Mumbai, May 4, 2026, 17:34 (IST)
Shares of ideaForge Technology surged to their 20% upper circuit on Monday, hitting India’s exchange-imposed daily limit after the drone maker posted a profit for the March quarter. The stock ended at ₹731.10 on the BSE at 16:01; on the NSE, it settled at ₹731.00, a gain of 19.99%. Market capitalization stood around ₹3,165 crore, or ₹31.65 billion.
This rally has fresh significance, with Monday marking the first full day investors could digest numbers posted after hours on April 30. Markets were closed for Maharashtra Day on May 1. The surge also saw the stock rise back above its ₹672 IPO price—a level under the microscope since the firm’s 2023 debut.
ideaForge swung to a consolidated net profit of ₹59.99 crore for the March 2026 quarter, reversing a ₹25.71 crore loss from the same period last year. Revenue from operations soared 594.44% to ₹141.04 crore, up from ₹20.31 crore, as per figures published by Business Standard.
Margins swung hard. The company reported EBITDA at ₹74.16 crore for Q4, rebounding from a ₹17.41 crore loss during the same period last year, according to its investor presentation. Defence accounted for 86% of Q4 revenue, leaving civil business with 14%.
A fresh push from a brokerage call sent ideaForge shares higher. IIFL took its rating all the way up to “buy” from “reduce,” hiking the target price to ₹1,187—previously just ₹271—Moneycontrol said. Based on Monday’s BSE close, that new target is about 62% above the share price. Moneycontrol Hindi
Chief Executive Ankit Mehta described FY26 as “a turnaround year for ideaForge,” emphasizing that “scale and financial discipline can go hand in hand.” ideaForge secured roughly ₹530 crore in orders during FY26, marking its strongest annual tally in almost 20 years. The company heads into FY27 carrying an opening order book of approximately ₹314 crore—confirmed business yet to be executed.
The company reported it filled 40% of open orders in Q4, a move that pushed quarterly revenue to a new high. It pointed to shipment of electronic-warfare-resilient systems—built for tough signal conditions—along with its first U.S. order from Lamar Police Department. The firm also provided training to NATO forces at the U.S. National Test Pilot School.
The competitive landscape showed little consistency, with no clear bullish tilt. Zen Technologies, which trades publicly and focuses on defence tech like anti-drone solutions and simulators, slumped 11% on Monday.

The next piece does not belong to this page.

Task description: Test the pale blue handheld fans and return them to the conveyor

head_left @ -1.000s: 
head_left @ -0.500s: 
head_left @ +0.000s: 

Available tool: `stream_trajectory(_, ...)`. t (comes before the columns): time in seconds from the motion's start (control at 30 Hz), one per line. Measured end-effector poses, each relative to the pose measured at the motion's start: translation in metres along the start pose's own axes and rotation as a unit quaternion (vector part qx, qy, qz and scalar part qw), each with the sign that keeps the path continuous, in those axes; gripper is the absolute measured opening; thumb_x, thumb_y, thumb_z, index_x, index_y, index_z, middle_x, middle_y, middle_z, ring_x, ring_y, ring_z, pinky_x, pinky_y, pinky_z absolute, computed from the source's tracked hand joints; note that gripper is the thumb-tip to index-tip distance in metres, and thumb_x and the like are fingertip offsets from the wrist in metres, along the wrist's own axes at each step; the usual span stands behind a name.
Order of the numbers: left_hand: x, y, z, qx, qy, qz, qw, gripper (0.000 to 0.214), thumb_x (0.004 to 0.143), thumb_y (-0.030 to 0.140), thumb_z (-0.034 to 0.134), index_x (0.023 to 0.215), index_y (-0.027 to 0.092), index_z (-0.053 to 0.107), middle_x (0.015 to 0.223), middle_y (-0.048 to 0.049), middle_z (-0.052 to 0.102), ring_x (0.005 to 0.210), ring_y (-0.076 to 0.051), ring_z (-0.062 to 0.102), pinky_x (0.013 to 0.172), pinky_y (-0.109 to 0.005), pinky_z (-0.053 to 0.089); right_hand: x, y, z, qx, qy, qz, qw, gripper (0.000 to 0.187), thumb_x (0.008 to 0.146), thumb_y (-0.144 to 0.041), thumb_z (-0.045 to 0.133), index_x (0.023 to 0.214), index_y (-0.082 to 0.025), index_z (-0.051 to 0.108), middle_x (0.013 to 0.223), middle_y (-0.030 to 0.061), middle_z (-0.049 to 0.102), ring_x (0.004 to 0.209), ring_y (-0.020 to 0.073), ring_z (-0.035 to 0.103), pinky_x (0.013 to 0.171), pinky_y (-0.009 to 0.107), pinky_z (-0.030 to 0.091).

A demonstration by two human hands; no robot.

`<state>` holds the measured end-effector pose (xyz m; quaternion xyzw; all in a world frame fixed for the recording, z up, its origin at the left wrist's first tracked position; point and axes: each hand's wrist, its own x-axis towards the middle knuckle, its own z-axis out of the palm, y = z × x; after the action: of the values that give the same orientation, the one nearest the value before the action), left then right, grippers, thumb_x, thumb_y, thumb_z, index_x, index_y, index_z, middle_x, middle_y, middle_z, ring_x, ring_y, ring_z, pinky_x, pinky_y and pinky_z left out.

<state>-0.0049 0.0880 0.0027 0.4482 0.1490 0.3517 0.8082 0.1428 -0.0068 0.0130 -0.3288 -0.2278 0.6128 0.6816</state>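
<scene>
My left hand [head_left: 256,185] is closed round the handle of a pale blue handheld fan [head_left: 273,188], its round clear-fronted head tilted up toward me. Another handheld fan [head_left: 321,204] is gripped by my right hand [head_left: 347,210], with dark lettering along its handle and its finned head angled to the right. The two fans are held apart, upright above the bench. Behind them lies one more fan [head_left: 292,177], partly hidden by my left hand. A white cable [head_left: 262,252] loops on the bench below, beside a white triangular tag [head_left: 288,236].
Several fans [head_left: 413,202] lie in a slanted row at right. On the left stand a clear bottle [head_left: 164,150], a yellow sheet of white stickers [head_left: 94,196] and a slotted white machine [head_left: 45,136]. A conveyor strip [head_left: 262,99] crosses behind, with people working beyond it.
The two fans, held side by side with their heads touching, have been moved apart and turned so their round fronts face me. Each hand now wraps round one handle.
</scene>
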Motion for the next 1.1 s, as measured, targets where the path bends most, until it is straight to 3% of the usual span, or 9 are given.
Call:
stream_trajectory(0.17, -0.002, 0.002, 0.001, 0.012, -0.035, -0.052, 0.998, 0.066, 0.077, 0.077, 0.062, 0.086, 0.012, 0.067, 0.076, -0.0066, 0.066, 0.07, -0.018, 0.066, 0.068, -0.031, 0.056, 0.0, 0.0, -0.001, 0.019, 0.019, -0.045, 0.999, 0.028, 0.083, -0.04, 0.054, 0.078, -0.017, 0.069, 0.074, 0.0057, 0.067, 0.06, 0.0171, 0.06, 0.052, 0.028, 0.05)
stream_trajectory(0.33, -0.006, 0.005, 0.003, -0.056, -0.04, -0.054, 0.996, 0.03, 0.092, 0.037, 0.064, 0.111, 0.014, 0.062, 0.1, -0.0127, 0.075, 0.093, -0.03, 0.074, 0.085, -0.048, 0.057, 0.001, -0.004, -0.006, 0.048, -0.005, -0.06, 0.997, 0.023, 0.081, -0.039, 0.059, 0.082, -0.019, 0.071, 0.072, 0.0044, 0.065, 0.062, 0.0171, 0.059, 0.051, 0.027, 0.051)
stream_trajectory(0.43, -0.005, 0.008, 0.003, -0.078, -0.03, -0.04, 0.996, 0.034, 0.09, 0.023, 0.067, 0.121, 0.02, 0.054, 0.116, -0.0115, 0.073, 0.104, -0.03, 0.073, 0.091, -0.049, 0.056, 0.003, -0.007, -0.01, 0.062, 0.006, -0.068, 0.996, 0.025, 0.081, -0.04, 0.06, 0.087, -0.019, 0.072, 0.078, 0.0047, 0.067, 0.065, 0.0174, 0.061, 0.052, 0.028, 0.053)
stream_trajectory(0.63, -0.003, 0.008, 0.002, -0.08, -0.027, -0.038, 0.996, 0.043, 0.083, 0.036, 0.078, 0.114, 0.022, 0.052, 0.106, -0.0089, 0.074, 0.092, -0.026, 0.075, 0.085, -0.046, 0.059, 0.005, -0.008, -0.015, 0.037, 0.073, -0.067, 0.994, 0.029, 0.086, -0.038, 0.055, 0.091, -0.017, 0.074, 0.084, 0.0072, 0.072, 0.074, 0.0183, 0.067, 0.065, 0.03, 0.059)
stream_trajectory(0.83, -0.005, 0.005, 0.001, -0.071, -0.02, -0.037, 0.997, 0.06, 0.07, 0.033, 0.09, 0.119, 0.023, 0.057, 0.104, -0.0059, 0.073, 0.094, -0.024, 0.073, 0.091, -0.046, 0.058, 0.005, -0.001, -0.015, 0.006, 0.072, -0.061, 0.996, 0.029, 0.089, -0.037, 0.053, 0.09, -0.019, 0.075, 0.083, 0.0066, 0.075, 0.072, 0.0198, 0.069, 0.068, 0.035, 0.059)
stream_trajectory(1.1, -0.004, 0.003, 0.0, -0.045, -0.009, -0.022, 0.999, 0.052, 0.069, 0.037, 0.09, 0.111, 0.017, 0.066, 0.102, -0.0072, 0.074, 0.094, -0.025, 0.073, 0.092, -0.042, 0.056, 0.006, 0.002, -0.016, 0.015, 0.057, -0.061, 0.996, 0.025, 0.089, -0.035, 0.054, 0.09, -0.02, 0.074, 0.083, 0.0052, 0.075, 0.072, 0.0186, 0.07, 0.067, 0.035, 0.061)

The drop followed a steep 69% year-on-year decline in March-quarter profit, underscoring how investors continue to look past the sector’s broader narrative and zero in on operational delivery.
Timing remains the big variable here. ideaForge turned in a solid quarter, but still booked a full-year FY26 net loss at ₹17.03 crore—an improvement from last year’s ₹62.28 crore hole. Fourth quarter numbers made up roughly 62% of total revenue. A slip-up in defence tendering, delivery timelines, or supply chains could quickly skew the quarterly figures again.
Right now, investors are reading Q4 as a sign that order execution has the power to shift earnings in a hurry. The question is whether ideaForge can deliver a repeat, this time without leaning on a March-quarter boost.